Basar bingung. Dia celingak-celinguk sekeliling lapangan. Mungkin mencari teman-teman yang biasa bersama Ryu.
“Mereka sudah pulang semua.” Lanjut Ryu menjelaskan jawaban dari celingak-celinguk nya Basar.
“Aku sudah kenyang, Yu.” Basar menolak secara halus.
“Ayo lah… Aku yang traktir. Aku tidak enak makan sendirian nih… “
Ryu menarik tangan Basar. Dengan terpaksa Basar mengikuti ajakan anak yang popular di sekolah mereka ini. Ada rasa minder di hati sekaligus bangga di hati Basar saat itu. Bagaimana tidak, Ryu yang selama ini dia anggap tidak mungkin berteman dengan dia, sekarang mau mentraktir dia makan bakso? Seketika juga Basar khawatir, jangan-jangan Ryu mau mempermainkan dia.

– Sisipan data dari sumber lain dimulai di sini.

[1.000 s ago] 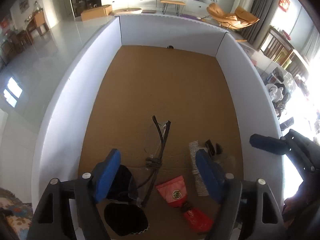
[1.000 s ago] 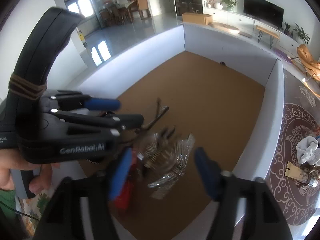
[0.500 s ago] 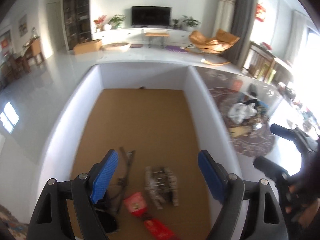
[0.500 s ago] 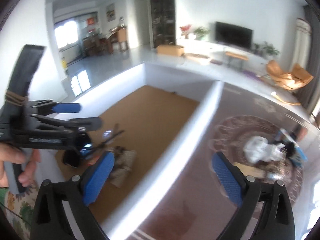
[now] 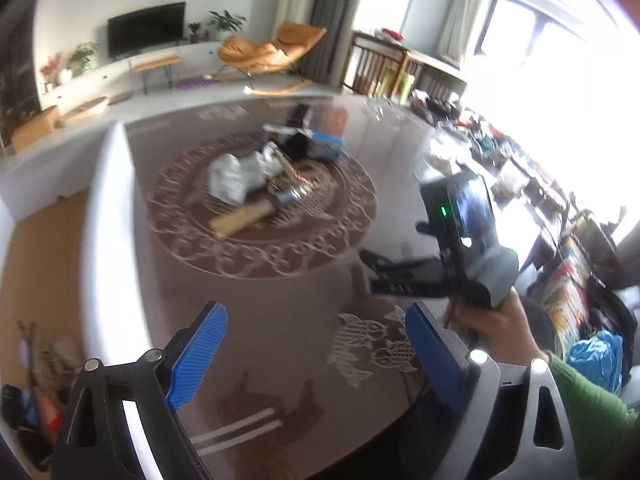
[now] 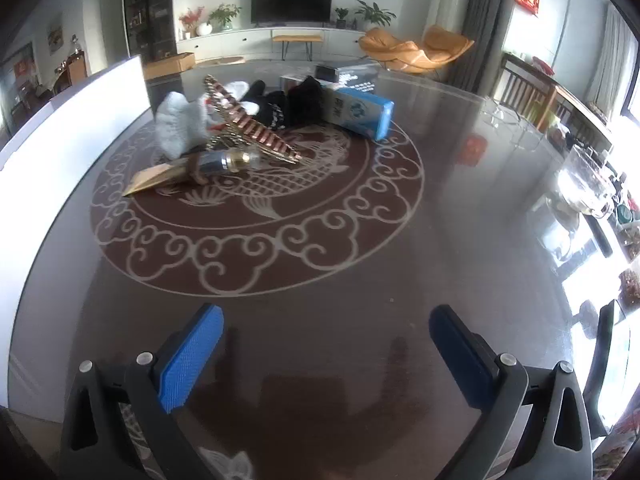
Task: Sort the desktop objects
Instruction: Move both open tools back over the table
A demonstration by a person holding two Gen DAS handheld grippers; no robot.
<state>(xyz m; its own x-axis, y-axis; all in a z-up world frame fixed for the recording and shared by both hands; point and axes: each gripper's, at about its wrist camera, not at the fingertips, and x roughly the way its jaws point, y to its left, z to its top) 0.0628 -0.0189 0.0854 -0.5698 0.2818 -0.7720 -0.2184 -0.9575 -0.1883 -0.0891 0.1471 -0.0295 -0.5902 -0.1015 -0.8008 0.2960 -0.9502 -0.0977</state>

Basar memperlambat langkahnya. Ada kegamangan di hatinya. Benarkah Ryu sebaik ini? Tapi melihat sikap Ryu dengan teman-teman lainnya selama ini, Basar mulai menghilangkan kecurigaannya.
Di warung bakso, Ryu langsung memesan dua porsi bakso komplit dengan telur, dan dua mangkok es campur. Basar mengekori Ryu. Ada kecanggungan dari sikapnya. Mereka duduk berseberangan.
Ketika makan bakso itulah Ryu tahu kalau Basar sekolah tanpa ada dukungan keuangan dari keluarga. Dia sekolah modal nekat. Dia ingin menunjukkan pada orang-orang di desanya, juga keluarga kedua orang tuanya, bahwa dia, Basar, anak orang paling miskin di desanya bisa juga sekolah. Untuk itu dia akan mengerjakan apapun, selagi halal, untuk bisa menyelesaikan sekolahnya.
Ryu sangat senang melihat Basar menikmati bakso dan es campurnya.